# Fire up front, Flowers in the rear



## Bigwheel (Jan 12, 2004)

Thought some of you would like to see this. It was built for a couple that scores quite well in the mid west racing scene. 

http://www.quiringcycles.net/igallery/igallery.asp?d=\tandem\aluminum+29'er+tandem\&page


----------



## MichiganClydesdale (Mar 24, 2004)

*nice....and fast*

I was in Scott's shop (for work on one of my frames), 2x during the construction phase of this frame. I got to see the rear triangle constructed, and it was amazing to me how beefy the tubes were, for the Epps. I'm a 29er tandem owner, so I was particularly interested in this one. I didn't think to look for the final pics with paint, so thanks for posting. That frame may very well win a couple midwest races, and not just in the tandem class.


----------



## Speedub.Nate (Dec 31, 2003)

Sweet! I'd love to see pics of the full build. I'm always curious about rim selection for 29" tandems.


----------



## bbudell (Jun 10, 2005)

*Check out the fork*

I was talking with Scott about the build and I guess he used a Columbus Nivacrom Max tubeset for the fork. It was a tubeset that came out years ago and was so stiff and overbuilt that it didn't see much use for singles. The fork looks to have a pretty small axel to crown distance so I am guessing that this tandem won't see a suspension fork. The setup should make for a light, stiff tandem fork for a light weight team like the Eppens!


----------



## Bigwheel (Jan 12, 2004)

Had a report from Q about the Ore2Shore today and he said that the Eppens tandem in race form weighs in at 33 lbs. and they were 14th overall. He said they had a super light wheelset that they have been running without failure (so far). Sorry I don't have a picture of it but maybe someone that was there took one?

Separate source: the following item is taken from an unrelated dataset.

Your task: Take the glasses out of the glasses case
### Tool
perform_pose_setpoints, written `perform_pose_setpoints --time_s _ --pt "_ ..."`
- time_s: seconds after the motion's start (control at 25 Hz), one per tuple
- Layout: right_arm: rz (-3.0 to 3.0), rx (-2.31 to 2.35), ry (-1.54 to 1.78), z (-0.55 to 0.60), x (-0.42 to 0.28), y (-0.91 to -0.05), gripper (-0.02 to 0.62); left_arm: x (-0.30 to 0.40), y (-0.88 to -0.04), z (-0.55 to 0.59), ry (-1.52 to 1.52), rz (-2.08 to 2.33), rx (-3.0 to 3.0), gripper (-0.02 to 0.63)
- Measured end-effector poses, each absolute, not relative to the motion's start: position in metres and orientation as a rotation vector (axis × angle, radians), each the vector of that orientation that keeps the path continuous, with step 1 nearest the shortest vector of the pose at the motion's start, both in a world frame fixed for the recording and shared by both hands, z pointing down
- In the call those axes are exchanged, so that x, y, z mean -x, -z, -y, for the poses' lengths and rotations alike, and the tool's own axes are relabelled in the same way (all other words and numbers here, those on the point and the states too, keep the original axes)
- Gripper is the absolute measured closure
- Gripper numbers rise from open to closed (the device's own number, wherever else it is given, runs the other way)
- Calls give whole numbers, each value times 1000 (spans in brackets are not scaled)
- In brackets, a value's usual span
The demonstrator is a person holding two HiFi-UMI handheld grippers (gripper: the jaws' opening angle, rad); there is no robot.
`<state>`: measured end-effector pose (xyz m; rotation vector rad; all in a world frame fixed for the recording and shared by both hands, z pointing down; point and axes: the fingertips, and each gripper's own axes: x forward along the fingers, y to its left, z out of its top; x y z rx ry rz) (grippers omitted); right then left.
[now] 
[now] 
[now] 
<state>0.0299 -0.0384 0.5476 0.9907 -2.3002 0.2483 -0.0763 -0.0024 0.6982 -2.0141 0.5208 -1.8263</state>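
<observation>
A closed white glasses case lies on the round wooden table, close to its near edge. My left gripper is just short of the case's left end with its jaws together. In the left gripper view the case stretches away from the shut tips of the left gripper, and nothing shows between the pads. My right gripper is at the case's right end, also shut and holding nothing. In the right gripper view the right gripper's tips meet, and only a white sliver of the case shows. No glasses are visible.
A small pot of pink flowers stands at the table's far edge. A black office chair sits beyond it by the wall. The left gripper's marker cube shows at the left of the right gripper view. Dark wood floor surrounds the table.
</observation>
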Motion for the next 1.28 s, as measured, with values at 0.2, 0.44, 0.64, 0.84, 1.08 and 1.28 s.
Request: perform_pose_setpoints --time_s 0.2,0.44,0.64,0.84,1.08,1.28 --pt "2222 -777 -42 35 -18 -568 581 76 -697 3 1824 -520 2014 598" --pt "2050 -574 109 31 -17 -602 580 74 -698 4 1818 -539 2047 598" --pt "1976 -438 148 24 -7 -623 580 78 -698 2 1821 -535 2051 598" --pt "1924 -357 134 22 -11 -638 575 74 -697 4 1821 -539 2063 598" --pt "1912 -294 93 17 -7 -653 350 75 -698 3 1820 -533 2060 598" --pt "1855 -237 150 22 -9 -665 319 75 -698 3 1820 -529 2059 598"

He stoked a tandem that he built for an old friend (the red one) and although they had a flat 5 miles in and according to Scott about 500 people passed them and they didn't have anything but a sea of people to work through after getting back on course they ended up 84th. He was mightily impressed at the freight train speed of the tandem for sure. Especially in the sandy sections where he said if someone was right on their tail going in they were 50' off the back in about 2 seconds! He was a bit sore today though because riding a tandem at speed over rough terrain in the back seat is like a day on a jackhammer!


----------



## bbudell (Jun 10, 2005)

*Details on the Eppens' build*

Ore to Shore was a great race! I was the captain on the tandem with Quiring and it was a ball flying down some of the sections. Quiring wasn't exaggerating about the sand. The big wheels with a lot of weight behind them were incredibly fast on the downhills, flats and sandy sections. We were able to steamroll through stuff that bogged down other bikes.

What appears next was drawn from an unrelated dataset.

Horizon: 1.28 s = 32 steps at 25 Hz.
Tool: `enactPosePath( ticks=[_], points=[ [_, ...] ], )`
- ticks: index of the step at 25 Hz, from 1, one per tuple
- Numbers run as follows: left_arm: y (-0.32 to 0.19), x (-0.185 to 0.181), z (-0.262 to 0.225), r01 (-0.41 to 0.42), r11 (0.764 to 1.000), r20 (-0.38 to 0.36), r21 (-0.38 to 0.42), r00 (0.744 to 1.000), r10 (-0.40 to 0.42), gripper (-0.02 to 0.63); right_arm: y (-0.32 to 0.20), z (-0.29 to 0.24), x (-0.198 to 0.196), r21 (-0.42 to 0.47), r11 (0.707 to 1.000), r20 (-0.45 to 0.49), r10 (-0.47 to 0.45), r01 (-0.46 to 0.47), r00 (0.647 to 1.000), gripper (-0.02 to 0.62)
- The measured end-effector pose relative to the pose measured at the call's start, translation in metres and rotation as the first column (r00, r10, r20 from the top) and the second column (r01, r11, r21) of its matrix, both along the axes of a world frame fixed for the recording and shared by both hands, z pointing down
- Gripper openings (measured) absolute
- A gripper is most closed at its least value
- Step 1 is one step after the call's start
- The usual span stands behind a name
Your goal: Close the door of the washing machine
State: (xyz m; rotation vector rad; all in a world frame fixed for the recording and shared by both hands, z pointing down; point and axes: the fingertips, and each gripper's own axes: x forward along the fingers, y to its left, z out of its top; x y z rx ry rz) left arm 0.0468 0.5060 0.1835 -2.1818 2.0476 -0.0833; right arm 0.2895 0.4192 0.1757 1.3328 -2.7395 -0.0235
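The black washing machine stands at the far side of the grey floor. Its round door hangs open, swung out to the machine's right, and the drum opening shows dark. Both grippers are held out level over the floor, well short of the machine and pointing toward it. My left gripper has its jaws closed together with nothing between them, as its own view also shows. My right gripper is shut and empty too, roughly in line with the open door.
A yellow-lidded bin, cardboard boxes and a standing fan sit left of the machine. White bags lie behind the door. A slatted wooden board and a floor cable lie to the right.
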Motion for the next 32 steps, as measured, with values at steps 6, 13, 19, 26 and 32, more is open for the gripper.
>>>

I posted the following on the DF forum about the Eppens' build:

"Some of you might be interesting in how they had setup their bike. Pictures of the frameset have been posted on the Quiring Cycles website but it sounded like the Eppens had just built it up in the last few weeks. They estimated the total weight at about 31 lbs! They were running Surly Mr. Whirly cranks with the timing chain on the granny instead of on the left. Drive train and disk brakes were XTR. The wheels were 32H, Stans rims (Flow, I think), DT revolution spokes, King hubs all wrapped up in 2.2" Schwalbe tires (I think Racing Ralphs) with Stans tubeless. No suspension to be found anywhere."

Brian and Kim were super nice and approachable. I asked Brian if he had noticed any undesirable flex in the wheels and he said they felt solid. From talking to the other racers that were up front with them, it sounded like they had a couple of dropped chains at bad times in the race. The story I heard was when they would shift from the big ring to the middle, sometimes the chain would overshoot and jam up with their timing chain on the granny. A real bummer for them because my experience on the big wheels made me guess that their bike was probably faster on this course than their old tandem.


----------



## MichiganClydesdale (Mar 24, 2004)

*timing on right*

they ran their timing chain on the right side, with the 24 granny, and used a 24 timing ring up front? wild.


----------